Rolando S. Tinio was born in the packed district of Tondo, Manila in 1937, and began writing poetry in English. He switched to Tagalog, his mother tongue, (the national language, called Filipino) in the mid-60s. After acquiring a Masters degree in English from the Iowa Creative Writing Program in 1958, he taught at the Ateneo de Manila University. He is better known as a playwright and translator of plays, founding and artistically directing the Teatro Pilipino (1975-92). The plays he translated into Tagalog range from Sophocles and Shakespeare to Chekhov and Beckett. He worked as a set designer as well as director, had a career as an actor for film and television, wrote film scripts and teleplays. His first book of poems in Tagalog, Sitsit sa Kuliglig (Cricket Gossip), was published in 1972; there were two others and in 1994, a selection of his poems in English and Tagalog. These books don’t include the lyrics to numerous songs. He died in 1997. Among the most popular of his poems are a handful of poems not wholly in Tagalog, but in a code-switching combination of Tagalog and English.

Jose F. Lacaba, born in1945, is the youngest of the three poets. He wrote journalism in English in the sixties, having abandoned college and gone to work as a copy editor and proof-reader at the Philippines Free Press. His Days of Disquiet, Nights of Rage is an on-the-ground narrative of the protest demonstrations and riots that preceded the imposition of martial law in 1972. He was detained for two years during the Marcos dictatorship for his political and labor activism. Among his scripts are those for three of Lino Brocka’s best films, My Country, Jaguar and Orapronobis, and films by other highly regarded directors of the New Wave. He has received much public recognition for his screenwriting, including the Aruna Vesedev Lifetime Achievement Award in 2008.  His first book of poems, Ang Mga Kagilagilalas na Pakikipagsapalaran ni Juan de la Cruz (The Amazing Adventures of Juan de la Cruz), came out in 1979. Having begun with poems in fixed forms or comic internal rhyming or both, he has become freer in recent work, which evokes the texture of daily life in the megacity. His disillusioned irony, his moral realism, underplays his sympathies.
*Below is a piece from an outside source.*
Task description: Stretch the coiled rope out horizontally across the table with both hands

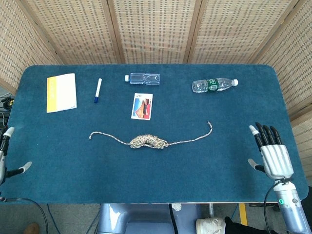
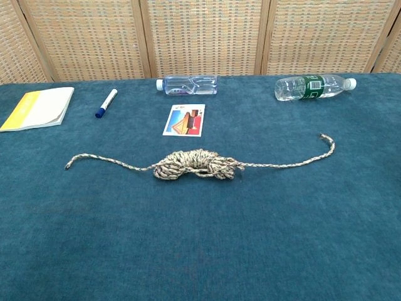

Rio Alma came from a family of peasant farmers in the province of Bulacan, near Manila. His collection of criticism Ang Makata sa Panahon ng Makina (The Poet in the Age of Machines) is one of the founding works of modernist criticism in Tagalog. Professor Emeritus in the Department of Filipino and Philippine Literature, he is well known as a scholar in the national language and a promoter of literature in it. His poetry covers a broad range of forms, and is often exuberant in expression and passionate in its sympathy for the poor and the working class. His earlier ranged from expansive free verse to sonnets, but his more recent work emphasizes formal convention. He is prolific, and his indispensable work looms large in Tagalog poetry produced since the sixties.

Robert Nery was born in the Philippines and has lived in Manila, in Cagayan de Oro City and on the island of Camiguin in the Southern Philippines. He now lives in Australia. He was editor for a year of Photofile, the journal of the Australia Centre for Photography, and published film reviews until he began making films. He has made two feature-length non-fiction films, Black Nazarene and In 1966 The Beatles Came To Manila. In 2010, with the help of three other artists, he showed a large installation work If On A Tropic Night – about Philippine history and the Cold War ­– at the Casula Powerhouse Art Centre, near Sydney.